Unemployment insurance a tightening safety net
I am troubled by the cuts to unemployment insurance.
Back in the 1990s, the North Carolina state house decided to help Big Business by cutting unemployment taxes. The cuts were so deep that in 1996, it was down to 0.2 percent. These cuts hurt the system when times were good and North Carolina should have been saving up for a rainy day. Now that it’s raining, just who is to blame for the unemployment problem we are in today?
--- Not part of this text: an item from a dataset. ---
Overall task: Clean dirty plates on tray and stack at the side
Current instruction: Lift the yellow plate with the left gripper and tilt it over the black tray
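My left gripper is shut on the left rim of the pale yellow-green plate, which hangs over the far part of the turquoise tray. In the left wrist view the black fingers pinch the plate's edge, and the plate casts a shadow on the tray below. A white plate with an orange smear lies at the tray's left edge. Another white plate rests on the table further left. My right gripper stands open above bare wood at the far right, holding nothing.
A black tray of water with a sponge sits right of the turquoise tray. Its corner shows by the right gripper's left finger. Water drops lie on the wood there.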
Layoffs, unfortunately, are the norm these days. The people hurt most are often young families. They are the future of this state and our country, but their survival isn’t guaranteed. It takes at least $874 a week to maintain a family of three in this state. Now, during a layoff in North Carolina, the $350 weekly income would be a $524 shortfall. That loss of income would make it hard to feed their family. The shortfall could cause the loss of the family’s transportation and possibly their home. A layoff could last longer than the new maximum duration, 20 weeks, which would all but ensure the family ends up homeless. Is this a state in which a young family would want to live?
It’s been said that had unemployment insurance been left alone, it would have taken three more years to pay back North Carolina employers’ debt to the federal government. Why the change? To save big business money, that’s why, even though working people pay the price.
We need to stand up and remind Governor McCrory and Speaker Tillis just who they work for! They work for us, not us for them! In 2014, I would like to invite every working class and retired person in the state of North Carolina to layoff all the people in Raleigh that don’t have our best interest at heart. We also need to do the same in 2016. North Carolina belongs to us. We need to be proud of our state, not ashamed by her leaders.